Data segment:
□ □ □ □ □
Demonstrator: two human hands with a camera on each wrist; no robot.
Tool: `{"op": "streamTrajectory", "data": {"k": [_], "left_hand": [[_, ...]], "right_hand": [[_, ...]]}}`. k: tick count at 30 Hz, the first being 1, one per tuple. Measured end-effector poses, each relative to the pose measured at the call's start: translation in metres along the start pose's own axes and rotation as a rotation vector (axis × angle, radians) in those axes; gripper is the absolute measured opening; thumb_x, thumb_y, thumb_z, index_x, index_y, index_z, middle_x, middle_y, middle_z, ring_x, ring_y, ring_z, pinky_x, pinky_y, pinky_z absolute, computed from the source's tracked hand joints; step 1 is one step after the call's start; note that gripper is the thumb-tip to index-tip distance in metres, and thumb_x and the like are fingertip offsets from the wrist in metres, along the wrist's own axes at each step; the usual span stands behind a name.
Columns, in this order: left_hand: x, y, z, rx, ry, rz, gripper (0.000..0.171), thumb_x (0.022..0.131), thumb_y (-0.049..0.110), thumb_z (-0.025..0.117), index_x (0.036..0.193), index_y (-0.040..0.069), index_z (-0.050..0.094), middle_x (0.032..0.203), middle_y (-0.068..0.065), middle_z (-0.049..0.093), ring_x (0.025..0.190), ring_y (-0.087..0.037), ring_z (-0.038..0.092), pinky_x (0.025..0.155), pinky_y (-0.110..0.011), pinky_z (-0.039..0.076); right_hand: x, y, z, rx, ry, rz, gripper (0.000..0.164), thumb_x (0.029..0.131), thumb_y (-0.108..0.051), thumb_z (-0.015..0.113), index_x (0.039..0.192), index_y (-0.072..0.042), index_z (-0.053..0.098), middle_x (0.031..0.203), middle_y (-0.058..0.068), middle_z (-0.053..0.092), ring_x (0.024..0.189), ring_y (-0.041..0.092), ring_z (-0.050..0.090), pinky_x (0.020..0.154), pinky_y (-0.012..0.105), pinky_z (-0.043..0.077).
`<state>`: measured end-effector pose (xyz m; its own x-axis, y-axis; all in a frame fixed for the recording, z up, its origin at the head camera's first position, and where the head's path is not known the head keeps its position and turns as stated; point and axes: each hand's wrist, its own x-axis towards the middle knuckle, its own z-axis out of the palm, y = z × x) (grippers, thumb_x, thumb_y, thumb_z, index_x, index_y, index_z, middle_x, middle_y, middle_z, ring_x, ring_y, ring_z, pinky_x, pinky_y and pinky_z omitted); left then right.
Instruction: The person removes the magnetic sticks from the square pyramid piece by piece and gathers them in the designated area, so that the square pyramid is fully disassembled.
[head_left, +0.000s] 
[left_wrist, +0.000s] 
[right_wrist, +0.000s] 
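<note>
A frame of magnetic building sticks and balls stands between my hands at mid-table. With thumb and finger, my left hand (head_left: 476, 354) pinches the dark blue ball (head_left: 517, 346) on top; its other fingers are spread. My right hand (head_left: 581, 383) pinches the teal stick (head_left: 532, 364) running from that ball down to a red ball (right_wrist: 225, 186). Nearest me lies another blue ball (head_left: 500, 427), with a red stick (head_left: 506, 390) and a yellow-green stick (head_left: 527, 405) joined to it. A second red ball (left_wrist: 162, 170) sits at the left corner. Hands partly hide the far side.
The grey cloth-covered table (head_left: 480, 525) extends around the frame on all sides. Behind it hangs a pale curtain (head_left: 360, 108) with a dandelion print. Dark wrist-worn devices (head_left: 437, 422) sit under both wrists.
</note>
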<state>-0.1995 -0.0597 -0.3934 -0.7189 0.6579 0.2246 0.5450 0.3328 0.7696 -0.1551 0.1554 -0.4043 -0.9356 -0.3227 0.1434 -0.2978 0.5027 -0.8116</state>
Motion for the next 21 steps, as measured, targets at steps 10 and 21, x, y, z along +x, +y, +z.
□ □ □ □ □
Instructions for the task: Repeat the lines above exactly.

Answer for the task:
Demonstrator: two human hands with a camera on each wrist; no robot.
Tool: `{"op": "streamTrajectory", "data": {"k": [_], "left_hand": [[_, ...]], "right_hand": [[_, ...]]}}`. k: tick count at 30 Hz, the first being 1, one per tuple. Measured end-effector poses, each relative to the pose measured at the call's start: translation in metres along the start pose's own axes and rotation as a rotation vector (axis × angle, radians) in those axes; gripper is the absolute measured opening; thumb_x, thumb_y, thumb_z, index_x, index_y, index_z, middle_x, middle_y, middle_z, ring_x, ring_y, ring_z, pinky_x, pinky_y, pinky_z absolute, computed from the source's tracked hand joints; step 1 is one step after the call's start; note that gripper is the thumb-tip to index-tip distance in metres, and thumb_x and the like are fingertip offsets from the wrist in metres, along the wrist's own axes at each step; the usual span stands behind a name.
Columns, in this order: left_hand: x, y, z, rx, ry, rz, gripper (0.000..0.171), thumb_x (0.022..0.131), thumb_y (-0.049..0.110), thumb_z (-0.025..0.117), index_x (0.036..0.193), index_y (-0.040..0.069), index_z (-0.050..0.094), middle_x (0.032..0.203), middle_y (-0.068..0.065), middle_z (-0.049..0.093), ring_x (0.025..0.190), ring_y (-0.087..0.037), ring_z (-0.038..0.092), pinky_x (0.025..0.155), pinky_y (-0.110..0.011), pinky_z (-0.039..0.076); right_hand: x, y, z, rx, ry, rz, gripper (0.000..0.164), thumb_x (0.029..0.131), thumb_y (-0.108..0.051), thumb_z (-0.015..0.113), index_x (0.039..0.192), index_y (-0.072..0.042), index_z (-0.053..0.098), middle_x (0.031..0.203), middle_y (-0.058..0.068), middle_z (-0.053..0.092), ring_x (0.024..0.189), ring_y (-0.041..0.092), ring_z (-0.050..0.090), pinky_x (0.020..0.154), pinky_y (-0.012..0.105), pinky_z (-0.043..0.077).
`<state>`: measured end-effector pose (xyz m; its own x-axis, y-axis; all in a frame fixed for the recording, z up, its origin at the head camera's first position, and where the head's path is not known the head keeps its position and turns as stated; point and axes: each hand's wrist, its own x-axis towards the middle knuckle, its own z-axis out of the palm, y = z × x) (grippers, thumb_x, thumb_y, thumb_z, index_x, index_y, index_z, middle_x, middle_y, middle_z, ring_x, ring_y, ring_z, pinky_x, pinky_y and pinky_z omitted); left then right.
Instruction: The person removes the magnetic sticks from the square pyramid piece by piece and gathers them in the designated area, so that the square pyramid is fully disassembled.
[head_left, +0.000s] 
[left_wrist, +0.000s] 
[right_wrist, +0.000s] 
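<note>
A frame of magnetic building sticks and balls stands between my hands at mid-table. With thumb and finger, my left hand (head_left: 476, 354) pinches the dark blue ball (head_left: 517, 346) on top; its other fingers are spread. My right hand (head_left: 581, 383) pinches the teal stick (head_left: 532, 364) running from that ball down to a red ball (right_wrist: 225, 186). Nearest me lies another blue ball (head_left: 500, 427), with a red stick (head_left: 506, 390) and a yellow-green stick (head_left: 527, 405) joined to it. A second red ball (left_wrist: 162, 170) sits at the left corner. Hands partly hide the far side.
The grey cloth-covered table (head_left: 480, 525) extends around the frame on all sides. Behind it hangs a pale curtain (head_left: 360, 108) with a dandelion print. Dark wrist-worn devices (head_left: 437, 422) sit under both wrists.
</note>
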<state>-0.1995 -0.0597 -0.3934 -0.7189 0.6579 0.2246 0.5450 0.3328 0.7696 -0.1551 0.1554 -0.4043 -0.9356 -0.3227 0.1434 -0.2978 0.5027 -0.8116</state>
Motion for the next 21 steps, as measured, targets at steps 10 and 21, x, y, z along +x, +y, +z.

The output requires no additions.